• Task statement: Show me every line in the listing that has the word "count".

[[ Source data open ]]

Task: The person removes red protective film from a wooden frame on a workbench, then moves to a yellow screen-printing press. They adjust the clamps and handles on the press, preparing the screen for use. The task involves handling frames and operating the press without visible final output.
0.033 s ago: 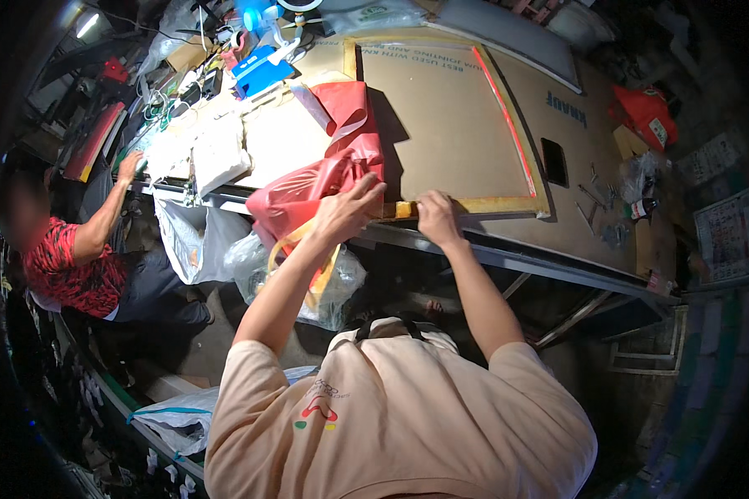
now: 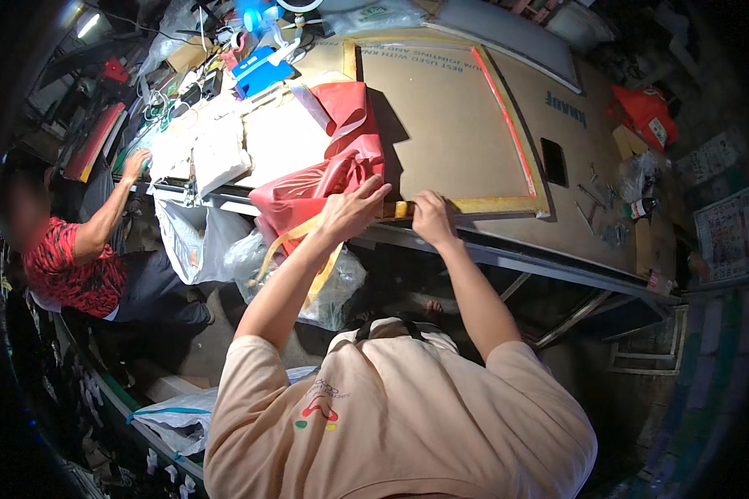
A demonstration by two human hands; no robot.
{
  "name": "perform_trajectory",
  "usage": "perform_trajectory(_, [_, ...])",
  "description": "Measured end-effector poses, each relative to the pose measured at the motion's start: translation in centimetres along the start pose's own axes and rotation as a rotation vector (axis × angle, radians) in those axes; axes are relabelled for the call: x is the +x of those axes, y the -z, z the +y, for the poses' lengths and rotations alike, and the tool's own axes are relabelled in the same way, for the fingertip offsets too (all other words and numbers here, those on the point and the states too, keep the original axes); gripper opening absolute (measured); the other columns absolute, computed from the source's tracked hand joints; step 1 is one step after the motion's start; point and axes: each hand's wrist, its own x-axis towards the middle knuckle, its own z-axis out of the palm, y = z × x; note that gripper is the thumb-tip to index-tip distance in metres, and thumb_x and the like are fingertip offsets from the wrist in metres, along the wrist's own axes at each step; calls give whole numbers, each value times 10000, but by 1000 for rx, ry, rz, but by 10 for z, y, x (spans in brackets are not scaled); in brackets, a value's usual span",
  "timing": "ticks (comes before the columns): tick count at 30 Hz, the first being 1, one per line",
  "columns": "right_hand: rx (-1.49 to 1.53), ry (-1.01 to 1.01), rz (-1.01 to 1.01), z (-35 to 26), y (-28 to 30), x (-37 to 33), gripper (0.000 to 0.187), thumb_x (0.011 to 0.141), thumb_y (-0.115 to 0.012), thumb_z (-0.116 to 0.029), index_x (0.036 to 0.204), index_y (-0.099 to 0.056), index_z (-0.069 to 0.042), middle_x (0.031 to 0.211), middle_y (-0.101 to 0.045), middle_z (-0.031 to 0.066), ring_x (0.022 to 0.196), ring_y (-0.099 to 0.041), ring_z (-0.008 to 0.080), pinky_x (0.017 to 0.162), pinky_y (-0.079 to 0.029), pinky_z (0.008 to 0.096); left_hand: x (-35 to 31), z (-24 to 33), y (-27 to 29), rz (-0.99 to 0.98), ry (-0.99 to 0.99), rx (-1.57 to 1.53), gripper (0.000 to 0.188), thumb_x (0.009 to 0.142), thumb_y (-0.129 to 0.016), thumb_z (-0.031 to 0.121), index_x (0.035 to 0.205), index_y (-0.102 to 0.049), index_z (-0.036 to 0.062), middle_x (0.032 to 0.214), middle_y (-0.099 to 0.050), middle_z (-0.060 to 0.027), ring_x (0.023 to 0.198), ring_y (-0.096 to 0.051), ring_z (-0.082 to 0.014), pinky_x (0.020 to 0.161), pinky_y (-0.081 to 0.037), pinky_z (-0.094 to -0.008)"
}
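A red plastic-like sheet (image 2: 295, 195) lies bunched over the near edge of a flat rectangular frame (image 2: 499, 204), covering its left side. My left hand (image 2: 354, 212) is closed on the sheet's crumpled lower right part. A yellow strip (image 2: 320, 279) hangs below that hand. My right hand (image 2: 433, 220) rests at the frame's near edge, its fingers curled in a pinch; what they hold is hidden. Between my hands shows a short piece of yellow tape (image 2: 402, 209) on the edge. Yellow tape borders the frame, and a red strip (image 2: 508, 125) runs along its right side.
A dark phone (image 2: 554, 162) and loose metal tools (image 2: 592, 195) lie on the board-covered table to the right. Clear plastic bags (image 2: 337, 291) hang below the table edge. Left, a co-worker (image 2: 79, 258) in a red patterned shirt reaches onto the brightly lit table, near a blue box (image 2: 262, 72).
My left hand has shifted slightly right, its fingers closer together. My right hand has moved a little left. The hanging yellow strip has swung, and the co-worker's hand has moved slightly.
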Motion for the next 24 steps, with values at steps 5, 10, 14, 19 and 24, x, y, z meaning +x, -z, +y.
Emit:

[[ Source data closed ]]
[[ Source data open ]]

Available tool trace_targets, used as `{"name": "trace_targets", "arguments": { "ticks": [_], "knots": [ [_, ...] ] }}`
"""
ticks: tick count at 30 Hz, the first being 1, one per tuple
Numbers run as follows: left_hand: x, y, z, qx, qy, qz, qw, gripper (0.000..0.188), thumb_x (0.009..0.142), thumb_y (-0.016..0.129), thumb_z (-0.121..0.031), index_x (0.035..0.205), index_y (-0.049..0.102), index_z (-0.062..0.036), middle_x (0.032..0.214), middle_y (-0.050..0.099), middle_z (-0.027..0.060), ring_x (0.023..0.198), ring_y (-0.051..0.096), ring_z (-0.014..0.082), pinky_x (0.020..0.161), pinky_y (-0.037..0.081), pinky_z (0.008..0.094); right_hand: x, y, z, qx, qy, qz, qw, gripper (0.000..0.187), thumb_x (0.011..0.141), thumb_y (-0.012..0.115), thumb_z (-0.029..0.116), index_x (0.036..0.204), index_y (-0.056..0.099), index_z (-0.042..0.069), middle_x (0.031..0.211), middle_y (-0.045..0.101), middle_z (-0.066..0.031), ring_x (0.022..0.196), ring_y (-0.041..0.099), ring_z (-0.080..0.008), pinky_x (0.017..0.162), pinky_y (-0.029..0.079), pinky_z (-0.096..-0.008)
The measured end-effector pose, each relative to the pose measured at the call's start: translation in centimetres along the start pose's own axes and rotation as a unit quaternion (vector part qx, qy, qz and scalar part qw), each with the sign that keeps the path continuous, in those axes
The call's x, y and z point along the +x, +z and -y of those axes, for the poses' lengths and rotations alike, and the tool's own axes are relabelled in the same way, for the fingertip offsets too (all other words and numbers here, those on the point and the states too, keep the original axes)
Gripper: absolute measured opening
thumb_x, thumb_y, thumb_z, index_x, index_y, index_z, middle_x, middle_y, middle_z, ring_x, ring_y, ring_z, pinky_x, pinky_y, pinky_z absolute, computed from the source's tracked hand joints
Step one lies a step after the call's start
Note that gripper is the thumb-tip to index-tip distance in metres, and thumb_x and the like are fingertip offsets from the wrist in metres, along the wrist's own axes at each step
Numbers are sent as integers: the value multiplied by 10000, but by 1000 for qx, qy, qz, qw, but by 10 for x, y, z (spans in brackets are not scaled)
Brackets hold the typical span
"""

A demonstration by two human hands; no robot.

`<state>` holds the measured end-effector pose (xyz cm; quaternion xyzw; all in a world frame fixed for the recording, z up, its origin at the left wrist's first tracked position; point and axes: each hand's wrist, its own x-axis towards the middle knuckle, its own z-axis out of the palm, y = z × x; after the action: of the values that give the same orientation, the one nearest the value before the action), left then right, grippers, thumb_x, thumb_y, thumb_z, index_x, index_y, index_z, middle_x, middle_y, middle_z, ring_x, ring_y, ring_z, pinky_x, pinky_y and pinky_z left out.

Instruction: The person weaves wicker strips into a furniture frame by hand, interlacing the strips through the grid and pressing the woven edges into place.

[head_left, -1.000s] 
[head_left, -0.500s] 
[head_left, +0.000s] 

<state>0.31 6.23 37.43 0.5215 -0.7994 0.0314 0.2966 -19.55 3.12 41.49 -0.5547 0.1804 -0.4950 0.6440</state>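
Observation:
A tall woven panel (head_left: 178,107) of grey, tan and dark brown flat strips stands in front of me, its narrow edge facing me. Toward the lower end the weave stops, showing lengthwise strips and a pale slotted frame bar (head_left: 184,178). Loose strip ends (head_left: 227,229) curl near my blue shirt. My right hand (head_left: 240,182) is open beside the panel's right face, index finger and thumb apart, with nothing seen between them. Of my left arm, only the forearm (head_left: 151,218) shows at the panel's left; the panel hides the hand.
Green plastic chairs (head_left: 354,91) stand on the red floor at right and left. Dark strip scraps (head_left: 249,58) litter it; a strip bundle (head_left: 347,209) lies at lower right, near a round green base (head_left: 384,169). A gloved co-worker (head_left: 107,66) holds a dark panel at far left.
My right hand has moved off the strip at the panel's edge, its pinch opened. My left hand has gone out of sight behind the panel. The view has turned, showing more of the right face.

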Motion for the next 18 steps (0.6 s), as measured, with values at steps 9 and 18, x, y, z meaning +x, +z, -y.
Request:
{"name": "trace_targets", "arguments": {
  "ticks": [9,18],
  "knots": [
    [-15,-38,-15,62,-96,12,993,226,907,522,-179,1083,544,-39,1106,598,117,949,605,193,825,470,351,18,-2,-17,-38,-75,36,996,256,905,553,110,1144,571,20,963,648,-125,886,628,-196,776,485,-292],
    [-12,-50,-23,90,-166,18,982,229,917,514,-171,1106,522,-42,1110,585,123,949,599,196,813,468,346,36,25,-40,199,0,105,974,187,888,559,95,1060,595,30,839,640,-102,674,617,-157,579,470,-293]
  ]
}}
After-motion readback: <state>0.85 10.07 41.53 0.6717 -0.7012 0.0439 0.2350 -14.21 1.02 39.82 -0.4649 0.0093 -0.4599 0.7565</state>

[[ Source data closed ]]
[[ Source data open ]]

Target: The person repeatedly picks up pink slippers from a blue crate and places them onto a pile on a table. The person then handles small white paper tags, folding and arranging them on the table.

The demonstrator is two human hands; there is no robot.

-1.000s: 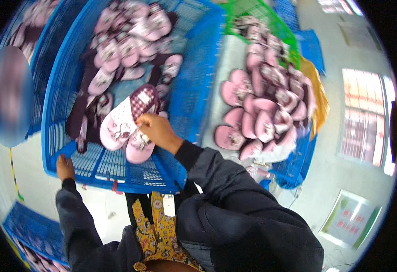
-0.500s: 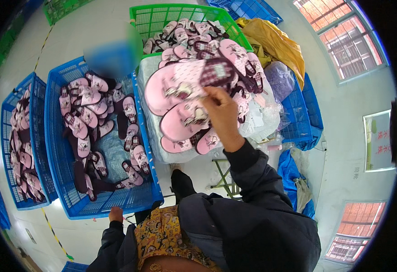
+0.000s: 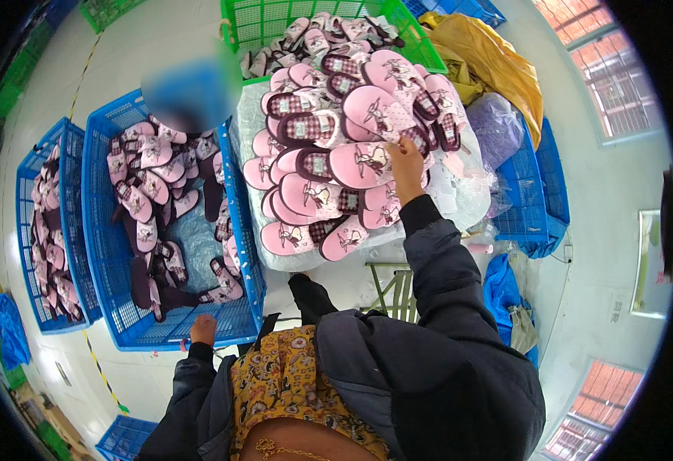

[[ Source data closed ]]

• The answer:
  "timing": "ticks (comes before the columns): tick count at 30 Hz, the first being 1, one per line",
ticks: tick count at 30 Hz, the first being 1, one per tuple

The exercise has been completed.